N’avez-vous donc tiré, Monsieur le Ministre, aucun enseignement des désastres qu’ont engendrés depuis vingt-cinq ans les diverses interventions militaires et politiques de l’Occident qui, le plus souvent parées de nobles prétextes humanitaires, bien qu’elles aient parfois obéi à de toutes autres motivations, ont déstabilisé l’Irak, l’Afghanistan, la Libye et plongé le Moyen-Orient et une grande partie de l’Afrique dans le chaos ? La défaite des talibans, la chute et la mort de Saddam Hussein, la chute et la mort de Kadhafi ne se sont pas traduites par le triomphe de la démocratie dans les pays où nous avons allumé le feu de l’incendie qui les dévore. Notre ignorance et notre arrogance ont donné naissance à un monstre que nous sommes apparemment incapables de maîtriser.
Bien entendu, la dictature de Bachar el-Assad est haïssable et elle s’est faite d’autant plus féroce que la rébellion, puis l’État islamique ne menacent pas seulement le régime mais l’existence même de la Syrie. Mais l’ambition de Bachar n’est jamais allée au-delà des frontières de son pays quand, dans son rêve insensé, le prétendu califat qui s’est enkysté en Irak et en Syrie menace d’étendre le règne d’une barbarie sans limites au monde entier.
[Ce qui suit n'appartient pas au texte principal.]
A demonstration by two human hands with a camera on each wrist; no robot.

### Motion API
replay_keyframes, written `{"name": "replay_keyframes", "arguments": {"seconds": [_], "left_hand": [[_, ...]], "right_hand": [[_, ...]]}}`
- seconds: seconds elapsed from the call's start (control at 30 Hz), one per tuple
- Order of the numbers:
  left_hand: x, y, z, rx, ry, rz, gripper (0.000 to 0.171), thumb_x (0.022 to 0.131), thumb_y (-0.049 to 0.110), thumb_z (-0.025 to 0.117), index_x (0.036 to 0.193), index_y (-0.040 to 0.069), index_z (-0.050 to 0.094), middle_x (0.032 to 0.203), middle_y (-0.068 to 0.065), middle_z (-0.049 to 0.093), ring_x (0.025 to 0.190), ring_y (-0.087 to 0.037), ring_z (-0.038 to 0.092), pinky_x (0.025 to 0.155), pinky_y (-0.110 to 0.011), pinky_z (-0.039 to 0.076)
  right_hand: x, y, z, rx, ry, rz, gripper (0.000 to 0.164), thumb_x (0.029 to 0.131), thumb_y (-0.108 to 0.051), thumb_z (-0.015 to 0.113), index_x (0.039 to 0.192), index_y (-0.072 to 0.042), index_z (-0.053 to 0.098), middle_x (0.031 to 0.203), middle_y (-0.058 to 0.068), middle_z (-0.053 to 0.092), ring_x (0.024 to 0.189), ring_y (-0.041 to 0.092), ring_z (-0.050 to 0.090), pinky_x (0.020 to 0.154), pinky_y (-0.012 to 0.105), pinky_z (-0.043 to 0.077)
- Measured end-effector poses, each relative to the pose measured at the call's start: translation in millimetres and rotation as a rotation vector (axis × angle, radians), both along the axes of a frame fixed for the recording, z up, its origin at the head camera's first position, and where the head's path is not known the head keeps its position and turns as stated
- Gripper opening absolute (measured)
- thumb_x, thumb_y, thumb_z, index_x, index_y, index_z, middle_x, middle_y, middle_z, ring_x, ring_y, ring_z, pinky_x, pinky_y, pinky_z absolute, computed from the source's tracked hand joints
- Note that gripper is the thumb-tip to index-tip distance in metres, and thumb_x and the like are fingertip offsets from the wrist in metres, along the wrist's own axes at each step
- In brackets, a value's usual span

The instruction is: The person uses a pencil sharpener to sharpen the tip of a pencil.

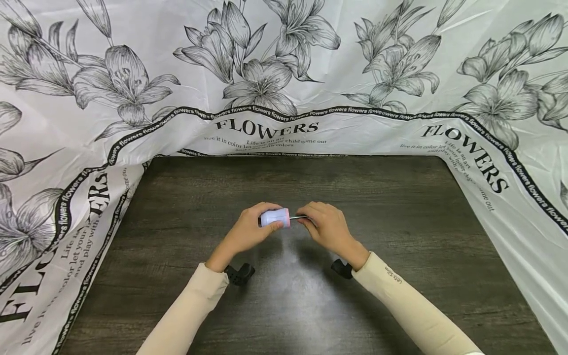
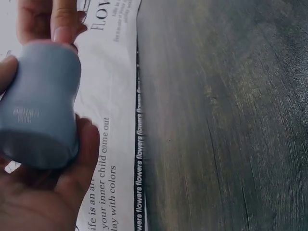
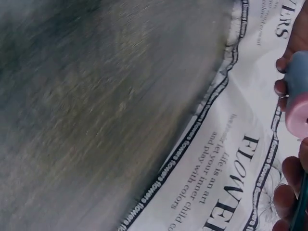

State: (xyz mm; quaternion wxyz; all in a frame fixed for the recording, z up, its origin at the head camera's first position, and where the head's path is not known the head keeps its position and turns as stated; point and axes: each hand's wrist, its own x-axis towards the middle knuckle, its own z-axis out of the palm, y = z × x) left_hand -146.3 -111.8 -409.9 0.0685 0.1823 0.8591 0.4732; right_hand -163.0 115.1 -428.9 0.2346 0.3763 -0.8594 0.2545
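Near the middle of the table, my left hand (image 1: 247,230) grips a waisted lavender-blue cylinder (image 1: 274,217) with a pink end, its fingers and thumb around the sides. Small pale print shows on the cylinder (image 2: 41,91) in the left wrist view. My right hand (image 1: 330,228) pinches a thin, pencil-like stick (image 1: 298,217) that spans the short gap to the pink end. In the right wrist view a teal length of the stick (image 3: 301,207) shows by the fingers, and the pink end (image 3: 297,118) has a small dark hole. The stick's tip is hidden.
The dark wood-grain table (image 1: 377,187) lies below both hands. A white cloth (image 1: 275,135) printed with flowers and lettering rises behind it and along both sides. Black wrist straps (image 1: 240,274) sit at the cream sleeves.
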Motion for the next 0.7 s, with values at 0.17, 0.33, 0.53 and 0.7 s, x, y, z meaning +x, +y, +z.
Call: {"name": "replay_keyframes", "arguments": {"seconds": [0.17,0.33,0.53,0.7], "left_hand": [[-4.3,-5.7,2.7,0.129,-0.191,-0.073,0.040,0.094,0.021,0.062,0.128,0.000,0.056,0.104,-0.018,0.062,0.077,-0.015,0.056,0.065,-0.027,0.048],[-7.0,-9.9,6.1,0.350,-0.539,-0.125,0.041,0.099,0.023,0.051,0.123,-0.011,0.053,0.094,-0.009,0.063,0.075,-0.012,0.059,0.065,-0.024,0.050],[-6.2,-11.7,9.0,0.461,-0.792,-0.143,0.043,0.101,0.035,0.043,0.109,-0.006,0.055,0.072,-0.003,0.066,0.055,-0.007,0.054,0.049,-0.019,0.043],[-5.2,-10.1,8.5,0.493,-0.866,-0.142,0.040,0.100,0.038,0.044,0.104,-0.001,0.053,0.069,-0.003,0.064,0.050,-0.006,0.051,0.047,-0.017,0.042]], "right_hand": [[-1.0,2.2,-2.6,0.045,0.190,0.026,0.013,0.083,-0.015,0.073,0.094,-0.009,0.069,0.085,0.000,0.068,0.066,0.012,0.059,0.055,0.025,0.041],[-0.9,4.3,-4.8,0.118,0.455,0.067,0.014,0.096,-0.017,0.057,0.094,-0.008,0.068,0.083,-0.001,0.067,0.065,0.012,0.059,0.053,0.023,0.037],[-1.3,5.4,-5.4,0.138,0.622,0.097,0.019,0.099,-0.014,0.052,0.095,-0.008,0.070,0.084,0.000,0.068,0.066,0.012,0.058,0.055,0.023,0.041],[-2.6,4.4,-5.5,0.132,0.740,0.080,0.018,0.097,-0.013,0.055,0.094,-0.011,0.073,0.081,-0.003,0.069,0.062,0.010,0.056,0.054,0.022,0.039]]}}
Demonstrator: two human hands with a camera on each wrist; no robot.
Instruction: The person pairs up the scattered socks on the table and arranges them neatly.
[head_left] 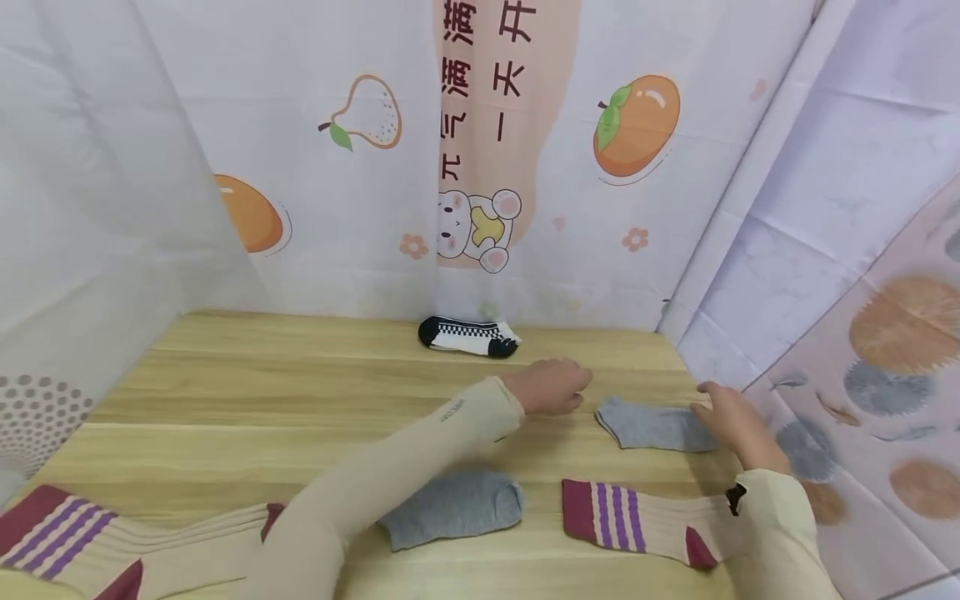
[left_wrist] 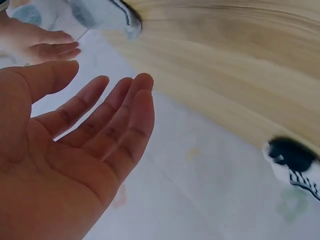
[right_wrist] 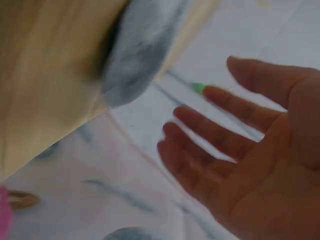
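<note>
A grey ankle sock [head_left: 656,427] lies flat on the wooden table between my two hands. To its left, my left hand [head_left: 551,386] hovers with loosely bent fingers; its palm [left_wrist: 60,160] holds nothing. At the sock's right end is my right hand [head_left: 742,425], fingers relaxed and apart from the fabric in the right wrist view, where the sock's grey toe [right_wrist: 135,70] shows blurred. Another grey sock [head_left: 457,508] is partly covered by the left forearm. A cream sock with maroon and purple bands [head_left: 652,521] runs under the right wrist.
At the table's back edge lies a black-and-white checkered sock [head_left: 468,337]. A second cream, maroon and purple sock [head_left: 150,542] rests front left, partly behind the left sleeve. Printed curtains [head_left: 337,208] enclose the wooden table [head_left: 300,392] at the back and sides.
</note>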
Le choix qui est laissé au malheureux peuple syrien n’est plus entre Bachar el-Assad et je ne sais quelle opposition syrienne modérée, entre la dictature alaouite et un gouvernement social-libéral, mais entre le régime qui tient encore Damas et la barbarie qui est déjà installée à Mossoul. Et il y a des moments où il faut choisir, si douloureux que soit le choix.
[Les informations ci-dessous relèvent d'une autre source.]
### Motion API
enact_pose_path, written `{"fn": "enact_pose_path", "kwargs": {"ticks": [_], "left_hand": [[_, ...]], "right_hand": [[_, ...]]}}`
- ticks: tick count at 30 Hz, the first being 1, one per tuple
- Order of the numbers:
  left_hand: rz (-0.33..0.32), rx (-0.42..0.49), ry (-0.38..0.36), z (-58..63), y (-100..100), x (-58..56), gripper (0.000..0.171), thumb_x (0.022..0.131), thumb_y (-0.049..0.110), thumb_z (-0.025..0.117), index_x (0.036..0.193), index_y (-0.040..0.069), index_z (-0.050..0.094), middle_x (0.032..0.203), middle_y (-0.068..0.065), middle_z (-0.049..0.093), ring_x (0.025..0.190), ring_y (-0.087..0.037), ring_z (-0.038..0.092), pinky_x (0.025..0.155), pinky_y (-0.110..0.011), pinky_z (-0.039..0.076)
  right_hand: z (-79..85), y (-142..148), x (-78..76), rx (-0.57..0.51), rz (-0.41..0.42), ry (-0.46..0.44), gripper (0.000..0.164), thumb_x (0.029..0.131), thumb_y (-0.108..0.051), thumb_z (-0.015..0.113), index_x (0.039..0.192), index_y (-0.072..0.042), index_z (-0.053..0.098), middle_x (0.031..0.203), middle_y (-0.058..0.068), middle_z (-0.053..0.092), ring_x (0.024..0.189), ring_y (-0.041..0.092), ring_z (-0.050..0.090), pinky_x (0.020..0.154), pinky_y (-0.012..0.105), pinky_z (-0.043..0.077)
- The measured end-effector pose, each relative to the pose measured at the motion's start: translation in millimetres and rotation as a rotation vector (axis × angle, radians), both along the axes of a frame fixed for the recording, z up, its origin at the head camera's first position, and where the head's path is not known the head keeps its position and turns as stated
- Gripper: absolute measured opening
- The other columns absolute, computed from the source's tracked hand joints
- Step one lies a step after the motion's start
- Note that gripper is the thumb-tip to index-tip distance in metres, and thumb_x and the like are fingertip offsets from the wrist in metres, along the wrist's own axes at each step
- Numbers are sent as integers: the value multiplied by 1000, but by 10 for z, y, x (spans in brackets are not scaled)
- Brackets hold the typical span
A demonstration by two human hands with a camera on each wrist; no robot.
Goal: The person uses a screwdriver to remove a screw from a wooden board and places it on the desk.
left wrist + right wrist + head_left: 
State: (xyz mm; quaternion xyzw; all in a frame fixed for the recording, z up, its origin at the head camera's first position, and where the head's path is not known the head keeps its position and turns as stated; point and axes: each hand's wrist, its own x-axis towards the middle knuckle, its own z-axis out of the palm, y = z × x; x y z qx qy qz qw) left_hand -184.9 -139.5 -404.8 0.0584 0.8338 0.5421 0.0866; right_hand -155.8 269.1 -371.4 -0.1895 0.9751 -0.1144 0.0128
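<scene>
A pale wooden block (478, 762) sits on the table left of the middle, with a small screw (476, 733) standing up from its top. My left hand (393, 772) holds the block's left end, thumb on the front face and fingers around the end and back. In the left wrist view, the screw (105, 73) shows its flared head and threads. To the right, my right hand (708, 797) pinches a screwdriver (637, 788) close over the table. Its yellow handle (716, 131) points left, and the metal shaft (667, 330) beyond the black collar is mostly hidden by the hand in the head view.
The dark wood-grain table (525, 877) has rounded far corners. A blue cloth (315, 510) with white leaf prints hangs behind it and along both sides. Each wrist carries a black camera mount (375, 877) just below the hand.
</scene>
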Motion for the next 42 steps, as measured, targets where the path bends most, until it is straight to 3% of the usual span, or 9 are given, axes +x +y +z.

N’avez-vous, Monsieur le Ministre, tiré aucune leçon de l’histoire contemporaine et en particulier de la Seconde Guerre mondiale ? Croyez-vous que les deux grandes démocraties en guerre contre une autre barbarie, que les États-Unis et la Grande-Bretagne, que Roosevelt et Churchill se soient alliés de gaieté de cœur à un homme et à un régime dont ils connaissaient les tares et les crimes et dont ils appréhendaient à juste titre la nocivité ? Mais ils ont estimé – et ils ont eu raison – que la priorité était d’en finir d’abord avec la barbarie nazie, fasciste, raciste et génocidaire. Le temps leur a donné raison comme, si vous persistez dans la ligne politique insensée qui est celle de la France face au drame syrien, il vous donnera tort. On ne court pas deux guerres à la fois.